Я гадала, как он объяснит отсутствие камеры или версию событий, которую предложит Хэнк, потому что, сколько бы он ни подвергал сомнению мои показания, я очень сомневалась, что ему удастся запросто утихомирить Хэнка.
На самом ли деле мы встретились с чудовищем? Мы никогда не узнаем. По вине Эллиса никто никогда не узнает.
По словам доктора Маклина, мое судорожное забытье на деле было переохлаждением, хотя, одобрительно кивнув Mhàthair, он объявил, что меня успешно согрели, и в этом отношении я вне опасности. Однако он сказал, что от попадания воды в легкие у меня началась псевдопневмония, и важно было не дать ей развиться в настоящую пневмонию, которая через несколько часов могла стать смертельной. Доктор Маклин достал из саквояжа флакон ярко-зеленой микстуры и поставил его на комод.

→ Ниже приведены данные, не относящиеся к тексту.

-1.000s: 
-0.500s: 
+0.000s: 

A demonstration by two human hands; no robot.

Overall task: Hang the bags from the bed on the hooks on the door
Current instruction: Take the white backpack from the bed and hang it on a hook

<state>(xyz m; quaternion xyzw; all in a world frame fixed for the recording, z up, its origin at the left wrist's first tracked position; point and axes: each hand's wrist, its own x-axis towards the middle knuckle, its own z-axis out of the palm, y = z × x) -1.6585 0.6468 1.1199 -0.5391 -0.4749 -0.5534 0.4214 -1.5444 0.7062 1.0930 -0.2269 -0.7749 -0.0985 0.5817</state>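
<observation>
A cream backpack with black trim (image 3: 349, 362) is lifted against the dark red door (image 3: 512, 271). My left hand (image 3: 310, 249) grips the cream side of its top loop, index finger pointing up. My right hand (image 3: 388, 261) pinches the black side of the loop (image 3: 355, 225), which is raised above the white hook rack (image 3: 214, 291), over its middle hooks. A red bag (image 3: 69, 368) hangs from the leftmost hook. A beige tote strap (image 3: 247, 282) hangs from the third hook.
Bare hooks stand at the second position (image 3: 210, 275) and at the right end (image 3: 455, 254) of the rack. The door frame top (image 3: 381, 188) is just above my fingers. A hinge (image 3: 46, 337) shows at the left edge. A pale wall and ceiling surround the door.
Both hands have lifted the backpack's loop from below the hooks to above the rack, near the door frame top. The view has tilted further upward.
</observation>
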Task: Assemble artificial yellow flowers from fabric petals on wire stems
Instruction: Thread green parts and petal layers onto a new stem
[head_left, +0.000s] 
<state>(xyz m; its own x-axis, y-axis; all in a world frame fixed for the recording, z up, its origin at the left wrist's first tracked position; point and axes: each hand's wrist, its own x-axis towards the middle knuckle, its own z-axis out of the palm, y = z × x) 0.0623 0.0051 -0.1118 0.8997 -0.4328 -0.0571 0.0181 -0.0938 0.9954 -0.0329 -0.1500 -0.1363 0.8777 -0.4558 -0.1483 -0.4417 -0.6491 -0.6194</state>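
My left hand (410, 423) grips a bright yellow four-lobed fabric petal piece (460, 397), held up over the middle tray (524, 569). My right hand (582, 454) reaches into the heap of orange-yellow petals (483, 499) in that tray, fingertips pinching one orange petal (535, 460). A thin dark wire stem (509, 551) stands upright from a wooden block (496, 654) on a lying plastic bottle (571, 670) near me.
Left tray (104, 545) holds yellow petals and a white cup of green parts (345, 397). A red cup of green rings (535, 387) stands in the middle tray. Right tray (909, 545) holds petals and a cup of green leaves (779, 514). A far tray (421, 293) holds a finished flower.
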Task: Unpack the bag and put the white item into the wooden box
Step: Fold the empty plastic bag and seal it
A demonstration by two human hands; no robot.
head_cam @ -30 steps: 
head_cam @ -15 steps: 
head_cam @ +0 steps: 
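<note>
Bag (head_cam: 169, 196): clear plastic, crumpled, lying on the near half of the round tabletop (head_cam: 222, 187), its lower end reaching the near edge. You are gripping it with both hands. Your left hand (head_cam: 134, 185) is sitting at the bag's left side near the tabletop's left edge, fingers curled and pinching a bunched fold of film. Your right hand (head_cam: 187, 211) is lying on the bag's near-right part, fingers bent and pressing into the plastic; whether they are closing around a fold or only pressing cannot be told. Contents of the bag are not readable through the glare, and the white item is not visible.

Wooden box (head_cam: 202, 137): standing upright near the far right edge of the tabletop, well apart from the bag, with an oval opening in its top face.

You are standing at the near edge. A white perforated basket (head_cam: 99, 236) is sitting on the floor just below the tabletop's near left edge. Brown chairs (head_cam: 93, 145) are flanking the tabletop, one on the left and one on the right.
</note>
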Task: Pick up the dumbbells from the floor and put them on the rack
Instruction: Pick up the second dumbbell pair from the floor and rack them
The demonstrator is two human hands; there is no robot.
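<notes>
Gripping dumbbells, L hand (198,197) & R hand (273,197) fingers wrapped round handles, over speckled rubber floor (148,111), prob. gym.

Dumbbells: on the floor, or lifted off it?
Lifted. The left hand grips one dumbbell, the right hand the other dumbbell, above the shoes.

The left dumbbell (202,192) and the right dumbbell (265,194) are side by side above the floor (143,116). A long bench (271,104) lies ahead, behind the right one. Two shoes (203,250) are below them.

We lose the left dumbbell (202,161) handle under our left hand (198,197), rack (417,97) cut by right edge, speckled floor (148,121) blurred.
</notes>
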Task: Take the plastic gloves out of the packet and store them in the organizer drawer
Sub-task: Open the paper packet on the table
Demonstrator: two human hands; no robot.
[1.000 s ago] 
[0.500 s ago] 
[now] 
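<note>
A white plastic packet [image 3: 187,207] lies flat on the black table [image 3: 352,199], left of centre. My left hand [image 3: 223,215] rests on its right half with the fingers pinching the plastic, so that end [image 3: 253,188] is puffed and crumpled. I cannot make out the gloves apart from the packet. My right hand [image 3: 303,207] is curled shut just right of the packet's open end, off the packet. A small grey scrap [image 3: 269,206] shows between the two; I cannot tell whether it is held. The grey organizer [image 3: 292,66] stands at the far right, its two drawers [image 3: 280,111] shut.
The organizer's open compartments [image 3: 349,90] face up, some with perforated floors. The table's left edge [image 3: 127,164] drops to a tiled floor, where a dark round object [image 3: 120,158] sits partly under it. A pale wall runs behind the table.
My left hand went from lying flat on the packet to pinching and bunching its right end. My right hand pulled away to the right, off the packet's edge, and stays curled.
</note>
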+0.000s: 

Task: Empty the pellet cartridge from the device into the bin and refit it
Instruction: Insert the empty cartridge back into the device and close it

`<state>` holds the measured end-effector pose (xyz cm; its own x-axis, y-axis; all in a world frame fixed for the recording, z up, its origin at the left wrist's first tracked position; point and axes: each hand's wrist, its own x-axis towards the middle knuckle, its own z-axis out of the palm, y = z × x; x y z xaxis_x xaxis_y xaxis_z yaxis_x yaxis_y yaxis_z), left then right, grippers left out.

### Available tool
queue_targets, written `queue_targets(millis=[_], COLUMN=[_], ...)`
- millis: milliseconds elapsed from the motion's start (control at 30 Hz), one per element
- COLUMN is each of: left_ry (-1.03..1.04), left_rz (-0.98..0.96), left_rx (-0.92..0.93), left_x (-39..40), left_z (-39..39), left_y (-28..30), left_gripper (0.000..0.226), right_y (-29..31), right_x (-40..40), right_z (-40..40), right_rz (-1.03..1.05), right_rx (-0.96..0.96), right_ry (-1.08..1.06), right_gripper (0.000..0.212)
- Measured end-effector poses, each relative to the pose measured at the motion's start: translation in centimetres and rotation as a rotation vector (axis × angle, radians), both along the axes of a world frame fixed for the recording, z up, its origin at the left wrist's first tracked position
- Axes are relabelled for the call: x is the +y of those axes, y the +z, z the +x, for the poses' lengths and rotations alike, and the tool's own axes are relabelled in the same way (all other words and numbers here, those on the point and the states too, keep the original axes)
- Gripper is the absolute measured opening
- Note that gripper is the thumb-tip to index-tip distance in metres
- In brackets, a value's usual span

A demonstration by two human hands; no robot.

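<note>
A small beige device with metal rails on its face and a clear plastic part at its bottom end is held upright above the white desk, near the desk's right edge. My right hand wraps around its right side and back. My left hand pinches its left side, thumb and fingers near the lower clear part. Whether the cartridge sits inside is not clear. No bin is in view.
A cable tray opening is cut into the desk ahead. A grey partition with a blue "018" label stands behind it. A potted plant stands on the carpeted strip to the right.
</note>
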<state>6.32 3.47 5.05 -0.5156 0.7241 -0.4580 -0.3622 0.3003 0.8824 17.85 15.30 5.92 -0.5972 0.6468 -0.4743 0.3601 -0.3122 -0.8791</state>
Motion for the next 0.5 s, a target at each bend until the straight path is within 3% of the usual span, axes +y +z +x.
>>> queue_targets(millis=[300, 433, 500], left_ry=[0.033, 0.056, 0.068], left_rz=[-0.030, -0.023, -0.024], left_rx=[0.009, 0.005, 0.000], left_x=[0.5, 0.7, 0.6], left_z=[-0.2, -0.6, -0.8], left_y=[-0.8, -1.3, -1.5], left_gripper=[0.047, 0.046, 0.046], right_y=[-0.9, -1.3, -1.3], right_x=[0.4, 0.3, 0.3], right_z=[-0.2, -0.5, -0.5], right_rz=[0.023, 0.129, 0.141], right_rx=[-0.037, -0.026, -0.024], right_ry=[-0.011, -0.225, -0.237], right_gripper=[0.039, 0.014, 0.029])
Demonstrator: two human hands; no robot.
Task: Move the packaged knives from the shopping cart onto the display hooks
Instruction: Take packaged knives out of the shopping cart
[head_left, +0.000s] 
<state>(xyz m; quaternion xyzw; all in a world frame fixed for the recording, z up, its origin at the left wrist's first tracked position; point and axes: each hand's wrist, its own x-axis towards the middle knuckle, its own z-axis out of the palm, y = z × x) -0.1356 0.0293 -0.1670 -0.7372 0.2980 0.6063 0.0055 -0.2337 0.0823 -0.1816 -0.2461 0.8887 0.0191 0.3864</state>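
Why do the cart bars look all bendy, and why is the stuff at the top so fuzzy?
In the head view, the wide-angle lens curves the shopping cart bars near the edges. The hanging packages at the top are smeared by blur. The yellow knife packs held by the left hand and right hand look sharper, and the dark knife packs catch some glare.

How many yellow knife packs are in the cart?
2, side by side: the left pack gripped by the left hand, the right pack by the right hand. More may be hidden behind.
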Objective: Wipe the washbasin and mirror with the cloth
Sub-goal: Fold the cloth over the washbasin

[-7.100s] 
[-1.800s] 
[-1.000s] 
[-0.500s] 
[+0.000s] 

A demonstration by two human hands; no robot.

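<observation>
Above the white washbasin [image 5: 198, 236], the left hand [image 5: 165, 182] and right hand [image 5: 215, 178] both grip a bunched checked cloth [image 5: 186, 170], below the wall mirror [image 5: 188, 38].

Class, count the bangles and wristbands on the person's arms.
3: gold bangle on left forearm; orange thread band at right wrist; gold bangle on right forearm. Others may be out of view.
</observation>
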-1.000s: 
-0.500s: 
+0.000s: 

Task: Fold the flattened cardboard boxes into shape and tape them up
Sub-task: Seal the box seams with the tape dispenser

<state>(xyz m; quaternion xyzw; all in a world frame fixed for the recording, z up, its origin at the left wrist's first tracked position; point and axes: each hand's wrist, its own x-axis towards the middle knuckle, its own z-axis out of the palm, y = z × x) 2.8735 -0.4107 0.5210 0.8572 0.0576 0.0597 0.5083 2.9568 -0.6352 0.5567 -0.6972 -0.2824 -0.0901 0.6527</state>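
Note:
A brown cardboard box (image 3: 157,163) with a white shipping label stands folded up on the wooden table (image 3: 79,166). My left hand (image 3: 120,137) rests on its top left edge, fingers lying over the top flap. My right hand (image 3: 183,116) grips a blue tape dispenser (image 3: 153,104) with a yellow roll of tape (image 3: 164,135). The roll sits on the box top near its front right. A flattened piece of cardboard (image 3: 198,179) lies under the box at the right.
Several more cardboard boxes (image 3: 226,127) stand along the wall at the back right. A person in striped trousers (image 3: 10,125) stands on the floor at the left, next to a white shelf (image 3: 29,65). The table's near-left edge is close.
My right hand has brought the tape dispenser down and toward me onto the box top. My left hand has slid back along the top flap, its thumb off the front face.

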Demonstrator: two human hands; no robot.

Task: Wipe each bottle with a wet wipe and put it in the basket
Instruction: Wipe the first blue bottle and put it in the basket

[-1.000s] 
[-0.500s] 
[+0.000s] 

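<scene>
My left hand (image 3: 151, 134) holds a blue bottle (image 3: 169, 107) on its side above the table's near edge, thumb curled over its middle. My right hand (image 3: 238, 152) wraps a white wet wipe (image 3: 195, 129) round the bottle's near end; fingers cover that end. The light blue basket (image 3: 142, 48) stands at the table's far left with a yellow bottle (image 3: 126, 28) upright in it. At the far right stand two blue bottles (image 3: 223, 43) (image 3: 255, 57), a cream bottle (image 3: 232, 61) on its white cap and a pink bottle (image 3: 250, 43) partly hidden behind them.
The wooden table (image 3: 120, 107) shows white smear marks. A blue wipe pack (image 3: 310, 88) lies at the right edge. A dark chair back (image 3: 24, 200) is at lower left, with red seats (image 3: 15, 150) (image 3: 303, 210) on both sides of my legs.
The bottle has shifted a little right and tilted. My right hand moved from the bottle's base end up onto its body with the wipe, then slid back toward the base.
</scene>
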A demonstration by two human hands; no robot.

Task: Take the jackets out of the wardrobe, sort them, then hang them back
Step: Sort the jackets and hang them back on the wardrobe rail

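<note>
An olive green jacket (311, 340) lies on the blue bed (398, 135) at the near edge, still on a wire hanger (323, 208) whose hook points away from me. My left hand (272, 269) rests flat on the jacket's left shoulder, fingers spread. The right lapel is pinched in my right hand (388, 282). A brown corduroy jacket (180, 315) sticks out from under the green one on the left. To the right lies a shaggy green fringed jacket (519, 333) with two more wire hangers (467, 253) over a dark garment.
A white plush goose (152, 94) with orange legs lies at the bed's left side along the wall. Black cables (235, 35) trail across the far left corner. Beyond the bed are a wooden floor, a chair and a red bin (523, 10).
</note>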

– Это отхаркивающее. Нам нужно, чтобы она все выкашляла.
– А касторка? – тревожно спросила Анна.
Доктор покачал головой:
– Боюсь, она не поможет.
Анна в отчаянии втянула воздух сквозь зубы.
За ночь моя температура поднималась и падала, я то горела, то замерзала с разницей в секунды. Меня сотрясали приступы чудовищного кашля, а между ними мои легкие, казалось, рвались, когда я пыталась вдохнуть. Я была беспомощна перед своим телом.
Я куталась в одеяла, умоляя подбросить дров в огонь. Потом сбрасывала их, иногда умудряясь спихнуть одеяла на пол. Mhàthair всякий раз возвращала их на место – спокойно и бережно.
Она то и дело приносила припарки, чередуя луково-уксусную кашицу с горчичным пластырем. Когда меня охватывал невыносимый жар, я срывала их. Mhàthair укладывала припарки обратно, так же терпеливо, как одеяла. Она все время была неподалеку, совершала какие-то загадочные действия и казалась скорее парой умелых рук, проворными пальцами, чем Mhàthair как таковой.
Энгус не отходил от меня. Когда я задыхалась и просила льда, он промокал лоб и капал воду мне на язык. Когда мое тело билось и корчилось от холода, он подтыкал одеяло и гладил меня по лицу. Не было ни мгновения в ту ночь, когда, открыв глаза, я тут же не видела перед собой его лицо.